This is true, but if you are making a business of it you can work with a company like UPS as the packer/shipping/exporter so that all of your fees and duties are covered, customs is taken care of, etc. They are really pushing this kind of vertical business sourcing now.

That approach made my red flags go up (no pun intended!)

Many years ago, when the Iron Curtain was still up, and I was in grad school, we had a visiting professor from an eastern European country who approached me and asked my to purchase 10 PCs for him. He would provide the cash, but he said his English was too poor to buy them. Um, OK. So I did. I figured no one asks for any ID, etc. if you pay cash, so what the heck. Then he asked me to ship them to an address in Hungary, and label them this way or that way, again, because it was too “complicated” for him. This time I refused, and he pressured me very hard, then went away and got someone else to do it.

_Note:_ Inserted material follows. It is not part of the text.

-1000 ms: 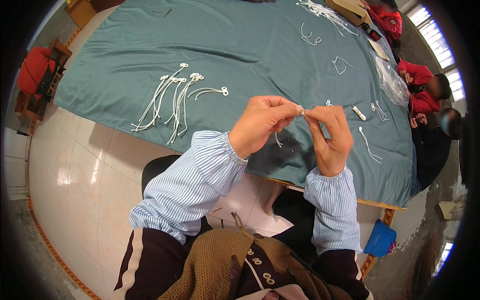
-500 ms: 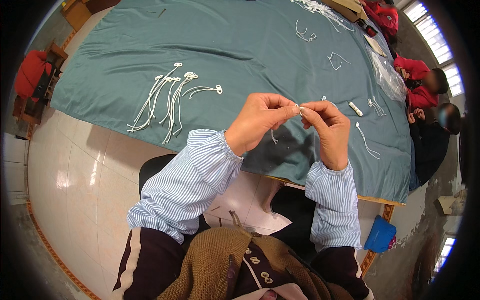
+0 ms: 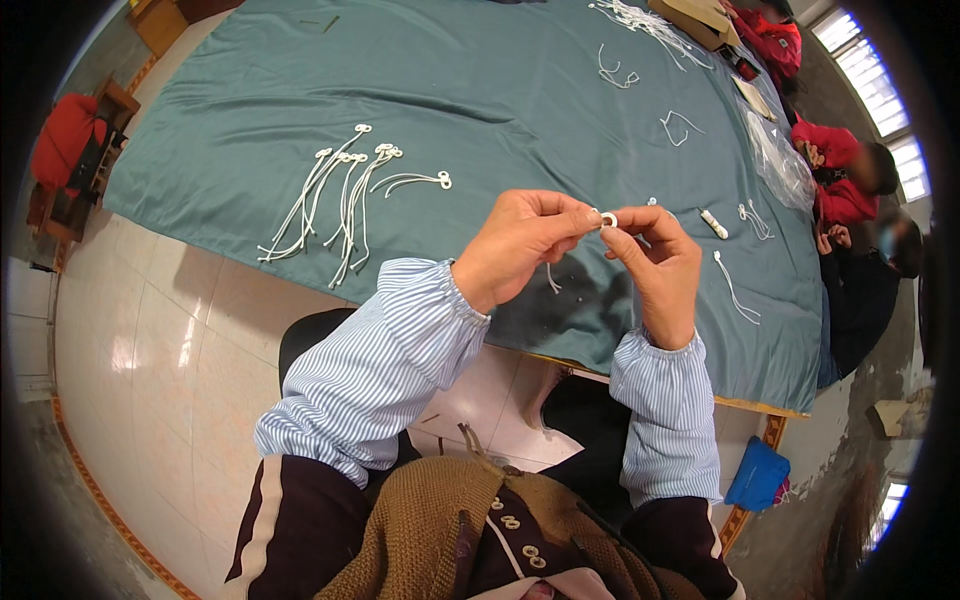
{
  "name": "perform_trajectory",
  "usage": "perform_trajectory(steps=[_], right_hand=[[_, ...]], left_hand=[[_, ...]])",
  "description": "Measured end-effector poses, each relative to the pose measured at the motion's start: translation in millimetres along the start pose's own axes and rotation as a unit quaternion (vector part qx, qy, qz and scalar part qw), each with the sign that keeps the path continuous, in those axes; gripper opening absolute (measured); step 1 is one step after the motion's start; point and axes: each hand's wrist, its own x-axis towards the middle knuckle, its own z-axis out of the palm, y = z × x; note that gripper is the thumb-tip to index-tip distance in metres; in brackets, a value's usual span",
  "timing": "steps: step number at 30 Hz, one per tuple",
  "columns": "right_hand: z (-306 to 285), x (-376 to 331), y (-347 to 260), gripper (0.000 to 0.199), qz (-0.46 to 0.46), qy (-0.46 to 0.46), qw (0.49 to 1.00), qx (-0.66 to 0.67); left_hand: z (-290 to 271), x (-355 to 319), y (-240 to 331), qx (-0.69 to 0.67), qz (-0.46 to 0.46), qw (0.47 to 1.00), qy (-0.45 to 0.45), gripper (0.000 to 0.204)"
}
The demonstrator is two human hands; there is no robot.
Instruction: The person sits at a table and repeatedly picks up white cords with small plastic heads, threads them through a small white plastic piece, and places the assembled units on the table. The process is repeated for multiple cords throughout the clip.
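Above the near edge of the green cloth, my left hand (image 3: 525, 240) and my right hand (image 3: 658, 262) meet fingertip to fingertip. Both pinch a thin white cord (image 3: 609, 220), which bends into a small loop between them. Two loose cord ends (image 3: 553, 279) show below my left hand. Fingers cover most of the knotted part. Off to the left lie several knotted white cords (image 3: 350, 205) with looped heads and long tails. One more knotted cord (image 3: 443, 180) rests by itself, closer to my left hand.
On the green cloth (image 3: 450, 80), right of my hands, are a small white bundle (image 3: 713, 223) and single cords (image 3: 735, 287). A pile of white cords (image 3: 650, 25) and a clear plastic bag (image 3: 775, 150) lie farther off. People (image 3: 845, 165) sit along the right side.
The white cord now shows a wider open loop between my fingertips. My hands have barely shifted, both still pinching it.
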Motion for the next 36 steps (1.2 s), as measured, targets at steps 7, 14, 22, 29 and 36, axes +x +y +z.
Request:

A month later, I was home violently ill with the flu, and he calls me at home, and says his son in Hungary was in computer science and was trying to get a program for his mainframe, and because his English was so poor, could I make a couple of phone calls and get pricing for him? I told him I was sick, but he was relentless, so I called and got a place, and asked them about ADA for a certain type of mainframe. It was extremely expensive, and the guy said that I’d have to physically fill out some forms as this was a Department of Defense controlled program (this was in about 1980 or so.) I immediately backed out, and when the prof called again I told him no way in hell, this was a DoD controlled piece of software. He said he knew, and he could go through all the hoops to get it, it would just be simpler if I did it for him as a U.S. citizen, as it would cut a month or two off of the process. I told him no way, and he threatened to go tell the head of the department how uncooperative I was, and that I would likely fail his advanced fracture physics class. I told him don’t bother, I’ll be in the dean’s office first thing Monday morning, and he laughed and said c’mon, I’m just teasing, thanks for the help. and hung up.

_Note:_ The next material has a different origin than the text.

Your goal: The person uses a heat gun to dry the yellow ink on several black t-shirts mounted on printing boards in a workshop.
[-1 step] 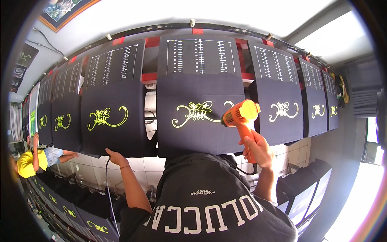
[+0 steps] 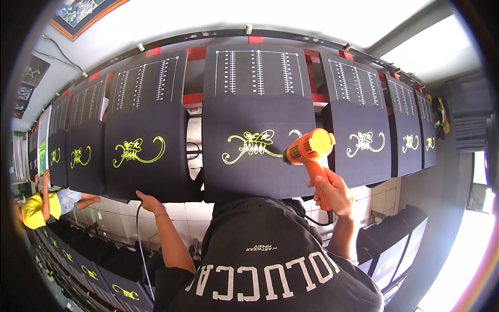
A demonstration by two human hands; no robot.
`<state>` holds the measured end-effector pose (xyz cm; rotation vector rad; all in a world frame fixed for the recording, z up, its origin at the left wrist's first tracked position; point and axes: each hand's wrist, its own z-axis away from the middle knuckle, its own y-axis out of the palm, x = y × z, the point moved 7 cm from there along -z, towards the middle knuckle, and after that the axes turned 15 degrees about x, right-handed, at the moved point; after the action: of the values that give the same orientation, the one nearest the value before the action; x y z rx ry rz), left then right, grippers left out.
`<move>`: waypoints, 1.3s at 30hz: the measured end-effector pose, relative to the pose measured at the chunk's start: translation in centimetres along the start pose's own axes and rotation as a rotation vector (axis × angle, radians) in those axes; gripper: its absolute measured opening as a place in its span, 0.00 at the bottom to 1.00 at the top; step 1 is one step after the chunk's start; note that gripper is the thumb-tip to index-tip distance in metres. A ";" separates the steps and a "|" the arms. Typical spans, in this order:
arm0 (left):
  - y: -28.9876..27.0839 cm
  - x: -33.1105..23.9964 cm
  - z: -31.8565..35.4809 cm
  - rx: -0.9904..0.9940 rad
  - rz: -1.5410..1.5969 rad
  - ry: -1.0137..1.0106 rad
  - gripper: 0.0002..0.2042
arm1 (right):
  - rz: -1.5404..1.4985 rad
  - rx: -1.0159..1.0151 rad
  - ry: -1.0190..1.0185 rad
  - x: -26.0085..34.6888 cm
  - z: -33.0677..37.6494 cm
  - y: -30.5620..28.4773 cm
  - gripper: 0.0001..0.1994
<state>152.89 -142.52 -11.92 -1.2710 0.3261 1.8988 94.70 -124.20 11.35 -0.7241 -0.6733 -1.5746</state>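
Note:
My right hand [image 2: 333, 193] is wrapped round the handle of an orange heat gun [image 2: 312, 145]. The gun's dark nozzle points left, above the right part of a neon-yellow print [image 2: 252, 145] on a black cloth [image 2: 254, 179]. That cloth covers the near part of a dark board [image 2: 257, 73] with white ruler marks. At the near edge of the neighbouring black-clad board [image 2: 148, 179] on the left is my left hand [image 2: 150, 203], fingers partly hidden. A thin cord [image 2: 139, 234] runs down beside it; whether the fingers hold the cord or the edge is unclear.
More cloth-covered boards [image 2: 359, 166] with similar prints stand in a row to both sides, on a red and black frame [image 2: 197, 54]. At far left is a person in a yellow top [image 2: 34, 213]. Another row of boards [image 2: 114, 270] lies behind me.

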 end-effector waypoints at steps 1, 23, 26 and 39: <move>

Years later I’m working in the Houston area and get a phone call - a guy from the Houston FBI office wants to visit me an interview me. Today. Won’t tell me what it is about on the phone. I’m sweating blood - crap, my days as a software cracker in the late 70s/early 80s have caught up to me! He arrives, we go to a private room, he opens a folder stamped with all kind of secret markings, and shows me pictures of guys with Russian names, asks me if I know them. Nope. Then asks me about this professor, did he seem like a real professor, did he know his science? Yes. ??? Asks me if I’d ever seen him in the presence of these Russian guys. No. Then he asks me if he ever asked me to do anything illegal. Like what? Oh, purchase things he could not legally purchase and ship them for him. Ahhh!

Long interview, turns out it was common for the secret police/intelligence agencies in Russia and Eastern Bloc nations to ask citizens with easy U.S. access to look at a list of things they wanted to acquire. Computers, chips, software, etc. Then they would pay them well for anything on the list they could get back to the home country. I asked the FBI guy (Jim Hoover,still have his card) why they did that, and he said that way they didn’t risk higer value intelligence agents on relatively trivial (but valuable) stuff like this. And it turns out, this guy was blackmailing a Hungarian couple that were friends of my wife and I - either they help him, or their parents back in Hungary were going to have a hard time.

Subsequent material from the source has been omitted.